Amazon Bedrock Model Distillation allows you to create smaller, faster, and more cost-efficient models that deliver use-case specific accuracy comparable to larger, more capable models. This repository provides practical examples of how to implement model distillation using Amazon Bedrock.
Before using these samples, ensure you have:
- An active AWS account
- Selected teacher and student models enabled in Amazon Bedrock
- Confirmed availability of model region and quotas
- Created an IAM role with necessary permissions
- Set up an Amazon S3 bucket for storing distillation job output metrics
- Enabled invocation logging (if using historical invocation logs)
- Sufficient quota for running provisioned throughput during inference
This repository contains two main notebooks:
Distillation-via-S3-input.ipynb: Demonstrates how to use S3 to upload a JSONL file with prompts for model distillation.Historical_invocation_distillation.ipynb: Shows how to use historical invocation logs to create a distillation job, including generating invocation logs and metadata using ConverseAPI.
To use these notebooks:
- Clone this repository
- Open the desired notebook in a Jupyter environment
- Follow the step-by-step instructions in each notebook
Ensure you have the necessary AWS permissions and have set up your environment according to the prerequisites.
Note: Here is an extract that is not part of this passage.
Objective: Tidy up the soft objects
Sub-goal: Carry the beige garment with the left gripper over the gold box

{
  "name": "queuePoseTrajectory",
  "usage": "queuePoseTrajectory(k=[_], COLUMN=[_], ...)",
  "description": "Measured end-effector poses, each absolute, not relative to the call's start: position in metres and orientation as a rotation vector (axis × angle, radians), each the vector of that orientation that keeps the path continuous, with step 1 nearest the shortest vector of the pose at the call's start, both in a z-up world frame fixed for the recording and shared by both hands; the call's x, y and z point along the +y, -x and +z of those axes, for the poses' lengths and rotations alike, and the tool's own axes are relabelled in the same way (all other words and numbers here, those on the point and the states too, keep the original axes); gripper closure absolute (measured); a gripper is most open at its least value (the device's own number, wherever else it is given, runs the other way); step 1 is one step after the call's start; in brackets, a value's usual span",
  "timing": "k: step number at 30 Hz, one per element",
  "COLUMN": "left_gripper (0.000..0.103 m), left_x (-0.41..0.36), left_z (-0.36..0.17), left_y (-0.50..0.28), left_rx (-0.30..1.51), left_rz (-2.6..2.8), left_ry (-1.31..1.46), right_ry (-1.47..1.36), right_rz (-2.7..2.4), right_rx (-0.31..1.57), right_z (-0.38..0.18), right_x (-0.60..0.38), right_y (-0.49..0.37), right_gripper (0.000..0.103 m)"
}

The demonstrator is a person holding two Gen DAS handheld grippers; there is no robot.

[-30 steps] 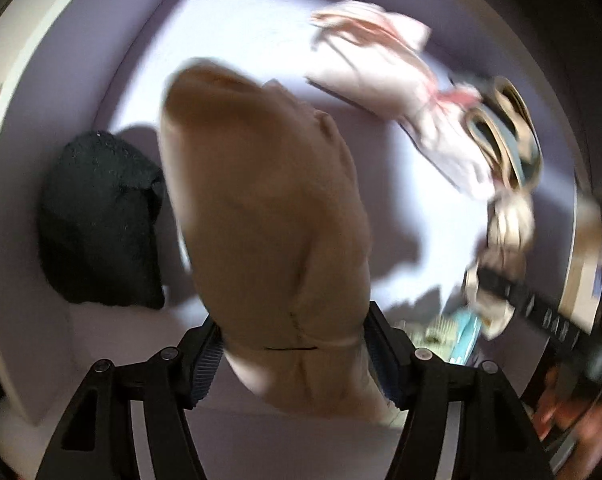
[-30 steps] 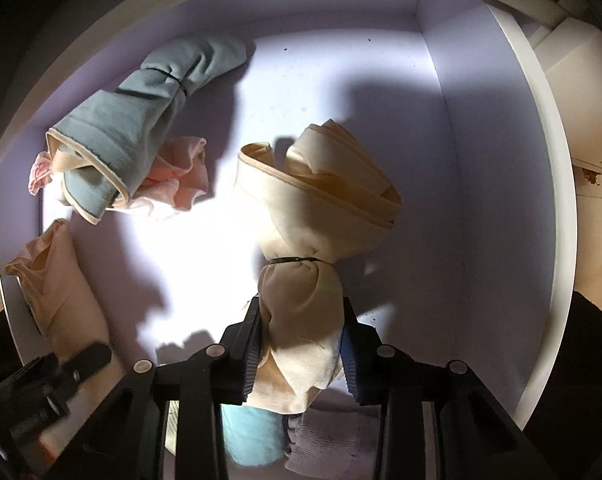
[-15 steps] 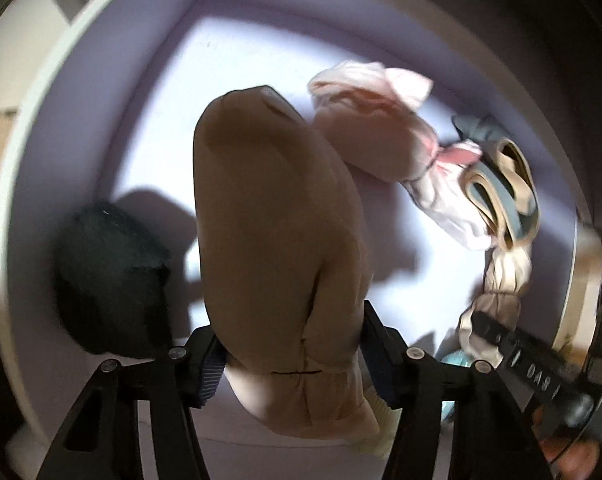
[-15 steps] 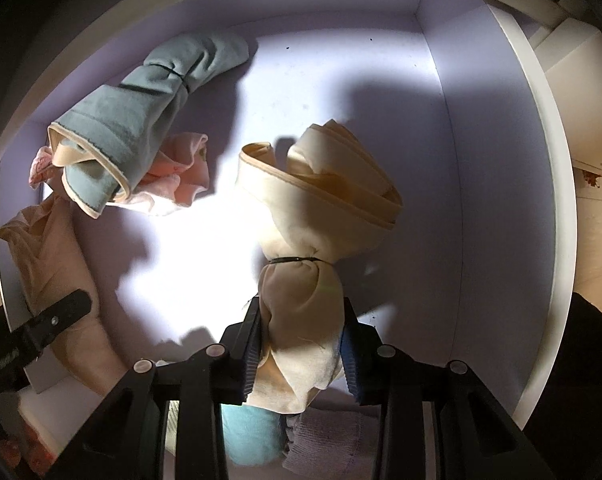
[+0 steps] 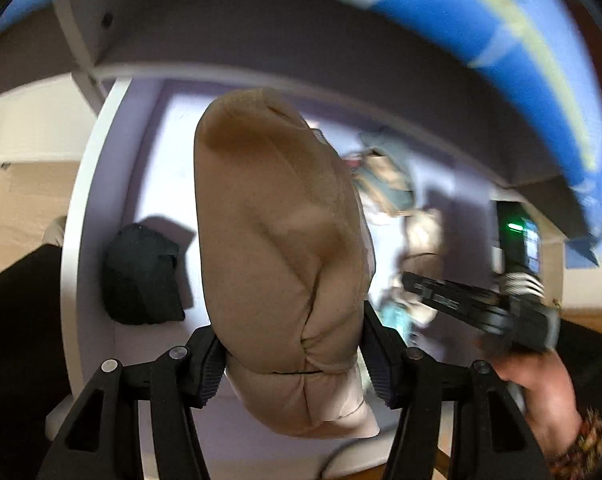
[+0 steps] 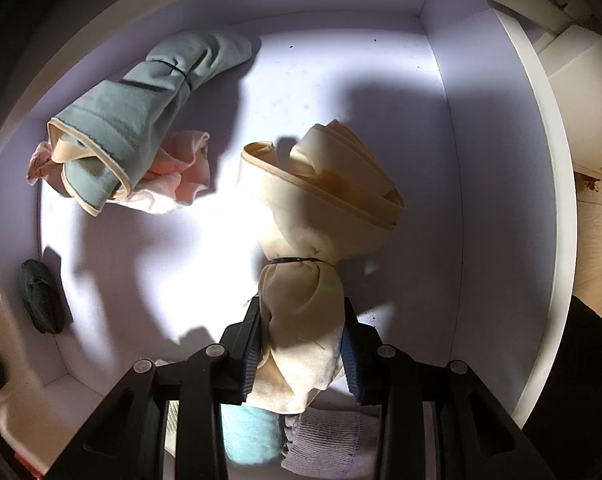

- Efficiency: Distilled models provide high use-case specific accuracy comparable to the most capable models while being as fast as some of the smallest models.
- Cost Optimization: Inference from distilled models is less expensive compared to larger advanced models.
- Advanced Customization: Bedrock Model Distillation removes the need to create labelled dataset for fine-tuning.
- Ease of Use: Bedrock Model Distillation offers a single workflow that automates the generation of teacher responses, addition of data synthesis, and fine-tunes the student model with optimized hyperparameter tuning.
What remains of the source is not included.